416 writes: I think Ukranian eggs are beautiful. I have colored them before. The wooden eggs were a great icebreaker at one of our family reunions. Everyone took an egg when they came. They colored it with markers and signed it. Just before leaving the site, the eggs were voted on and the winner got a prize, had his/her picture taken with the egg and the whole celebrity thing. Each person took their egg with them or exchanged with someone else. It was a fun time.
Posted: 8:47 pm on April 18th
sewinggal1 writes: Although the traditional way of doing this is fun, if you don't have time for all the preparations, or if you can't afford the tools, but still really want to decorate eggs, you can buy a handful of wooden eggs. Just prime, sand, and paint the base colour the day or event the weekend before. Then all you have to do is pull out some permanent markers, paint markers, or, if you have the skills, fine brushes and paints, to decorate in traditional style. You can also do very modern styles too.

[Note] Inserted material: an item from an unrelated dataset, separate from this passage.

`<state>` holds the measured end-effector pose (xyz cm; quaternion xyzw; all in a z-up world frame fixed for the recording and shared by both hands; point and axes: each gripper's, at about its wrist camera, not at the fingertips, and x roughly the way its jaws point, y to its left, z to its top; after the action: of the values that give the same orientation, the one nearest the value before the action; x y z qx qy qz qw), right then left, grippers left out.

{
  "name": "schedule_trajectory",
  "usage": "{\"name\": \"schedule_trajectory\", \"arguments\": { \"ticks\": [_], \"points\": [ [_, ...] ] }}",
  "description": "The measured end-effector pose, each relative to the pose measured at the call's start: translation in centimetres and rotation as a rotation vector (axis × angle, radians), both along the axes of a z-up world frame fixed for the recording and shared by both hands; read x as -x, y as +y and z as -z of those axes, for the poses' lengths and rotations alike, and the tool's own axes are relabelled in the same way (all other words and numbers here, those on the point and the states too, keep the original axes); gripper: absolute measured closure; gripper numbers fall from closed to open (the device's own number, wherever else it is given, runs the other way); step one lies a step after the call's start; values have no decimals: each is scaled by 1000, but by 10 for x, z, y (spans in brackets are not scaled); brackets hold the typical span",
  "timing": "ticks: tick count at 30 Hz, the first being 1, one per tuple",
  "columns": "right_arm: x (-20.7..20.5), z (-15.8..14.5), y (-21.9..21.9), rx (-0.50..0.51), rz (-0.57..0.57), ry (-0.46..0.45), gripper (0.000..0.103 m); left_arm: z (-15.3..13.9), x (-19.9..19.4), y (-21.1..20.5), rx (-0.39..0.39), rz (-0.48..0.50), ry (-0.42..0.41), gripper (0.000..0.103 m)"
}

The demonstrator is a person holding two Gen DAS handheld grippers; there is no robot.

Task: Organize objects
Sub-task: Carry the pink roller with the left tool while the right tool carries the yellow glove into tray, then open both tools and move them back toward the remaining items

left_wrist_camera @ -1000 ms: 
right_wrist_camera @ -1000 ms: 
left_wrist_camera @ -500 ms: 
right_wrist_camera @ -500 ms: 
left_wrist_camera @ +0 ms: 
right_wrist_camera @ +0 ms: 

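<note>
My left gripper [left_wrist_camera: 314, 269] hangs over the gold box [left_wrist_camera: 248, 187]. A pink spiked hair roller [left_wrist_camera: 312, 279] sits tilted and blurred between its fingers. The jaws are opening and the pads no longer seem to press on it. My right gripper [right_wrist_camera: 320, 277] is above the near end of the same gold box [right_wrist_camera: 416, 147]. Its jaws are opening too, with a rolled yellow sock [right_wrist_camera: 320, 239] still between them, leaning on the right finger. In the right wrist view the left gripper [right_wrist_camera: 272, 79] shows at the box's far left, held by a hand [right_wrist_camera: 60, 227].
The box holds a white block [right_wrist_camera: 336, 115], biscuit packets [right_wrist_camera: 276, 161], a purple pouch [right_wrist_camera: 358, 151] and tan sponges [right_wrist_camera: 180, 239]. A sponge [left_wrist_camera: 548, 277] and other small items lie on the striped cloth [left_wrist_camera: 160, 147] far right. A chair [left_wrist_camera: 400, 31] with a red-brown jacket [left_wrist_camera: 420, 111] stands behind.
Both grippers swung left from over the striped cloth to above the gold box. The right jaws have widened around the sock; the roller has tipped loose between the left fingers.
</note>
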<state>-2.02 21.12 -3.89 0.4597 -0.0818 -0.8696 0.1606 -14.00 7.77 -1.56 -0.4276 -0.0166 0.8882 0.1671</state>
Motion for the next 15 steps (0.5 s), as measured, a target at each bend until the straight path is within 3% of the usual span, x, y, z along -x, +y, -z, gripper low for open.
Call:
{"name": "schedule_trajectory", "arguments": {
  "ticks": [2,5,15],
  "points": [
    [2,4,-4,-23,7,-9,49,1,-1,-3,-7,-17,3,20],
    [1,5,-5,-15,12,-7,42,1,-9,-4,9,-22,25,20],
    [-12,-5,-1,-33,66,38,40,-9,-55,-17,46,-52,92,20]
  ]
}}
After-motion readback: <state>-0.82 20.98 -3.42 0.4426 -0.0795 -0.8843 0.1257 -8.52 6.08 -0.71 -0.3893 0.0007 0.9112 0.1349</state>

The nice thing about wooden eggs, is that they aren't as likely to get broken, so you have a long lasting hand decorated egg that can be passed down through the generations.

While I have one egg that my grandmother decorated in the traditional way, its not in great shape and may not end up getting passed down, whereas the wooden ones I did with my daughter will be around for much longer.

I think its great to do both if you can, but if life is just too busy, rather than skipping it altogether, you can still do it using alternatives, like we did.
Posted: 5:41 pm on April 10th
mjbains writes: I've been making these eggs - both traditional designs and some of my own - for more than 30 years now. It is a fun thing to do and I'm enjoying teaching people from my church this great art.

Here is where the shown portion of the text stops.